__Exercise aim__.
Scan the records for the word "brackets". Copy each line that includes it.

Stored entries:
- Opening Delimiter -

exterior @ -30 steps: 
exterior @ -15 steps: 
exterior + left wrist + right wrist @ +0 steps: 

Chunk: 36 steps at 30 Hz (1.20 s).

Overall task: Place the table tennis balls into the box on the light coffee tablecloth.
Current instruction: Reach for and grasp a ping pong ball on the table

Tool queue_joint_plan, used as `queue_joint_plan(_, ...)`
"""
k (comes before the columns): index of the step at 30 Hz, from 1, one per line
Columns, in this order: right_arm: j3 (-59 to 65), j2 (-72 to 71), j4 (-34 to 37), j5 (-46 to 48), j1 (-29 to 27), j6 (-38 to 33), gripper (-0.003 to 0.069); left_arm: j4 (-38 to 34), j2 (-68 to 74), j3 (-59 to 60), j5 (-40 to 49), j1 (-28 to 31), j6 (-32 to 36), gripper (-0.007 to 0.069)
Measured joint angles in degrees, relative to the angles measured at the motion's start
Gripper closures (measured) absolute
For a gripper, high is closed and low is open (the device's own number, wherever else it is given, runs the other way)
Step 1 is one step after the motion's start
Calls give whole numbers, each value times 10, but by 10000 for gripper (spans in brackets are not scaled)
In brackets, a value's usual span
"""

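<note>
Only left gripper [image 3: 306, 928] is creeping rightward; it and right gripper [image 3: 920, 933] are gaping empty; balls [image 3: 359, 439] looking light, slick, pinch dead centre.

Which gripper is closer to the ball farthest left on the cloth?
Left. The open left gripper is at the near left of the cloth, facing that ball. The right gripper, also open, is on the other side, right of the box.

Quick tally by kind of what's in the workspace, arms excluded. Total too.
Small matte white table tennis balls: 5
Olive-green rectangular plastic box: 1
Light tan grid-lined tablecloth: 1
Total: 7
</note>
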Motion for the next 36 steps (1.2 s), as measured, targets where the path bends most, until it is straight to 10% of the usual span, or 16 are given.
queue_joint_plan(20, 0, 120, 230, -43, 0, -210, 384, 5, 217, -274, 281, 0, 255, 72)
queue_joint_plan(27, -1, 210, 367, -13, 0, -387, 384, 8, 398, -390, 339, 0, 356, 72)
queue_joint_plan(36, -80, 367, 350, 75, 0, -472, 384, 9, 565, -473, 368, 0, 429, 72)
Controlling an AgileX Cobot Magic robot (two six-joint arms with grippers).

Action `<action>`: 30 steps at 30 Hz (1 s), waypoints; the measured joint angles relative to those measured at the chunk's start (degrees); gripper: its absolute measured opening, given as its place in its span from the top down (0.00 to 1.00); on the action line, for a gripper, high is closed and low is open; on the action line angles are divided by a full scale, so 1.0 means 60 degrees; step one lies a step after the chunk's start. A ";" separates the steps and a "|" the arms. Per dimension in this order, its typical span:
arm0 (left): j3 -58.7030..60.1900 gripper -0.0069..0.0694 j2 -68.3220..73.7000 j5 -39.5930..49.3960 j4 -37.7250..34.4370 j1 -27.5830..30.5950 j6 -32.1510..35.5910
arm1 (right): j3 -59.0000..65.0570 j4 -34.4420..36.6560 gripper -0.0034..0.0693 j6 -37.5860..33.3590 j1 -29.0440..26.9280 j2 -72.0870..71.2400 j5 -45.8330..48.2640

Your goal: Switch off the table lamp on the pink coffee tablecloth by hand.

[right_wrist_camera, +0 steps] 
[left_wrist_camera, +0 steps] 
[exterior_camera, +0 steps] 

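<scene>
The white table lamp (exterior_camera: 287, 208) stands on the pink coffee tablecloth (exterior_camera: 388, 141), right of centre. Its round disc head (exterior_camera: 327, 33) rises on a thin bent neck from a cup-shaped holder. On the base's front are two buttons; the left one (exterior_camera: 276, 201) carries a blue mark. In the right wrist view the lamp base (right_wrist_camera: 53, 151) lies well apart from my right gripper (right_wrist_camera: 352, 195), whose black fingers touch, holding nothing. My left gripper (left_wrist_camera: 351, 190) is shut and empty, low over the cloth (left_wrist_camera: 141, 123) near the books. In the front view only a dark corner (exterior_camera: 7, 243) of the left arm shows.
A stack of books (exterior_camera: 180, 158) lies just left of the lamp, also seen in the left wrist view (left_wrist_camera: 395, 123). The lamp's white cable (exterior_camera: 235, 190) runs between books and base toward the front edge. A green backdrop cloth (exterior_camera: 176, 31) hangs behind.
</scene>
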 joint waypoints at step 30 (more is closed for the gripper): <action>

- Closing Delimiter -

__Expected answer__.
Calls give whole numbers, each value times 10, but by 10000 for gripper (spans in brackets are not scaled)
In brackets, a value's usual span

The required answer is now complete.